As we stood by, as we did nothing, it expanded. It bubbled, it putrefied, it spread, it crept along the pavement. Still, nobody touched it. Day by day, as our horde of bystanders grew, as solemn-faced and mildly interested reporters commented on the strange substance that had appeared between 24th and 25th. Days passed, and the news spread as it did. Scientists, chemists emerged on TV. Someone should take a sample. We should analyze it. Figure out what it is. Figure out how to stop it, to make it go away.

Nobody did anything.

It wasn’t hurting us, not really. It just hunched there, out of our way, out where nobody had seen it until that one Monday. The world had more important things to worry about. Our mystery-stuff was mentioned in news stories across the nation, sure – but it was just a mention. After wondering, speculating for a moment, they moved on. Economy’s in the pits, they said. Nobody’s got healthcare. And meanwhile, it spread.

The day it reached the edge of the alley, so nobody could go in, we noticed that it was moving. Pulsating, like some sick, black amoeba. Or as if it were breathing, or it had a beating heart in there somewhere. It was just barely there, just the faintest of pulses – but we saw it.
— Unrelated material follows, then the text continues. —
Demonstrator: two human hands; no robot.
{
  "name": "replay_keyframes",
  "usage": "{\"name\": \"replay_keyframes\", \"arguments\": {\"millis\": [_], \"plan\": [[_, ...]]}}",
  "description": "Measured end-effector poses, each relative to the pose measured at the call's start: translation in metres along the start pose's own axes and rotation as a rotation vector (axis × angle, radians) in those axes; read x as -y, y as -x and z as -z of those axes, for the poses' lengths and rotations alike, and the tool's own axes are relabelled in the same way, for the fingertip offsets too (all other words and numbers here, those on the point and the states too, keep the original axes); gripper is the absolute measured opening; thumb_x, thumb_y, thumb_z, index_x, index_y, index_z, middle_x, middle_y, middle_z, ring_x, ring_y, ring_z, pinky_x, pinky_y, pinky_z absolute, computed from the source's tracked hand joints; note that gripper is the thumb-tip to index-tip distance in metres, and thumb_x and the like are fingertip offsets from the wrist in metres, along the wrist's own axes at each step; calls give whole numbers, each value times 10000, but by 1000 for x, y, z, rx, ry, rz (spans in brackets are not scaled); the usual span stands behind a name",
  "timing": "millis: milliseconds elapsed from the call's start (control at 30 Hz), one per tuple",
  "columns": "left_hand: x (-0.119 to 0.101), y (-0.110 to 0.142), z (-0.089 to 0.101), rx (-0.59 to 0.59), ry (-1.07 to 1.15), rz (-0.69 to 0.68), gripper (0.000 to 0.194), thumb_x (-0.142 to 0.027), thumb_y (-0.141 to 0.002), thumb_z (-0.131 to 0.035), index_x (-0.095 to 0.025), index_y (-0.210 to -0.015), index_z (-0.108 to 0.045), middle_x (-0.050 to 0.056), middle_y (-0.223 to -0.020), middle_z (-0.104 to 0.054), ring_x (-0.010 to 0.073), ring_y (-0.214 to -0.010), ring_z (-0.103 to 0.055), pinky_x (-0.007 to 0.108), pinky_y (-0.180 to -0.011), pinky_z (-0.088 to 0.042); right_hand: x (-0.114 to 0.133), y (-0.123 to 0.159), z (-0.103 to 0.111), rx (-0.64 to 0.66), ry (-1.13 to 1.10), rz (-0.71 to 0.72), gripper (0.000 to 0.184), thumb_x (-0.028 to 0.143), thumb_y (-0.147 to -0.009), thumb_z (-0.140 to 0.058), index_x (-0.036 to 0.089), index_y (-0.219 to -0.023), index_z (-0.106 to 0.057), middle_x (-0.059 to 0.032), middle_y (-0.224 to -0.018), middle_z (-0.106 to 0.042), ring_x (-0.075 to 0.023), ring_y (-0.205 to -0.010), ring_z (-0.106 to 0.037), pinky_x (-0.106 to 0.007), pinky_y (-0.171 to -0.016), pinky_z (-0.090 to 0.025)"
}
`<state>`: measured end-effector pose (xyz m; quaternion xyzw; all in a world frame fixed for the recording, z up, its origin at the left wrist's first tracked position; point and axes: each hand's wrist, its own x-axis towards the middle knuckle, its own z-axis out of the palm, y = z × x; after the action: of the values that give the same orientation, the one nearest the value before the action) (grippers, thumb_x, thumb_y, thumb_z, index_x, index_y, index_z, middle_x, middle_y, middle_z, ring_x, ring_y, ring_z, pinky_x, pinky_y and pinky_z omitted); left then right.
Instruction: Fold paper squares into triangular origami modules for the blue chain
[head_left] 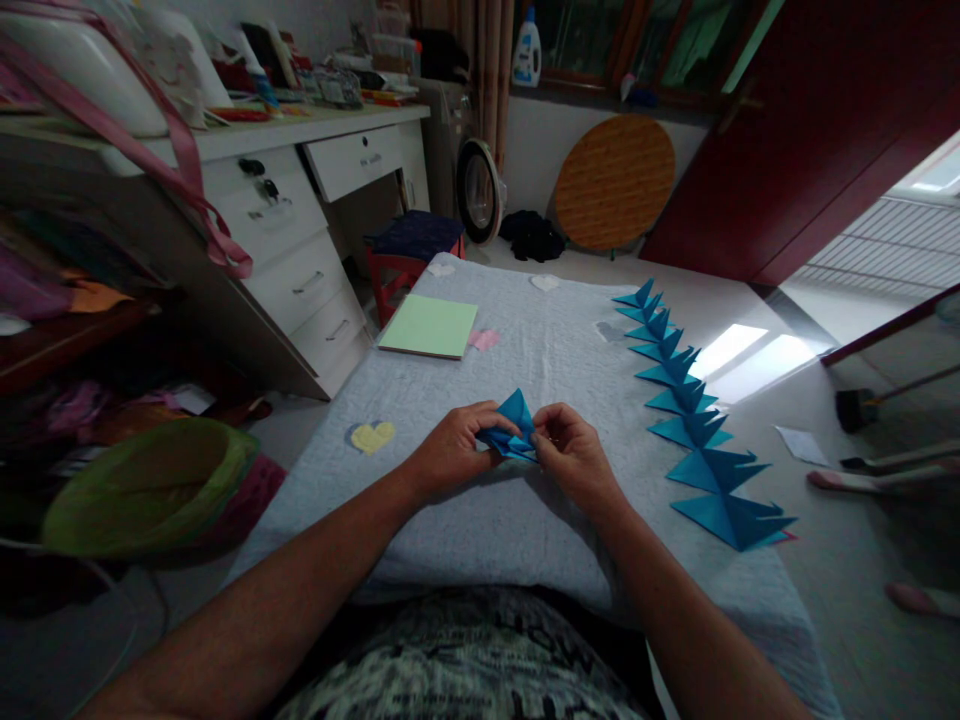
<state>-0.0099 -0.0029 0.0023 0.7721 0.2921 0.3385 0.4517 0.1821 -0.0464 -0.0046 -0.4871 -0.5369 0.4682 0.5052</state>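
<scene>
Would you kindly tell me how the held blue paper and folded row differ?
The held blue paper is one piece between the left hand and right hand; the folded row is several pieces on the cloth. The hands partly hide the held blue paper, while the folded row lies untouched. Both are folded and blue.

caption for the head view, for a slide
Two hands, left and right, hold a folded blue paper beside a row of blue paper cranes and a green paper stack.

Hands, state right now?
Left hand: closed on the blue origami piece.
Right hand: fingertips pinching the same piece's right edge.
</scene>
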Motion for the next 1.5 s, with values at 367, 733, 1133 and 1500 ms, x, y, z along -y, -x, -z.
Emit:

It scared us, at first – but then it just became a part of the whole. And, eventually, the whole big black mass became a part of the whole of our city. Someone had it roped off, and we forgot about it. On occasion, one of us would stop, take a glance, shudder a bit. But we would walk on. Sure, the rope had to be moved back every week or so, but that was it. The authorities told us they were thinking about it, trying to see what could be done. In reality, nothing was being done. Every once in a while they brought it up at a meeting, but it would be brushed aside. Not important enough. People aren’t dying. We’ll deal with it later.

Soon, the whole street was roped off. Businesses closed because nobody could get to them. But they moved; they survived. They ignored the stinking, black, pulsating mass that had crept up the pavement, was now crawling up the side of the buildings.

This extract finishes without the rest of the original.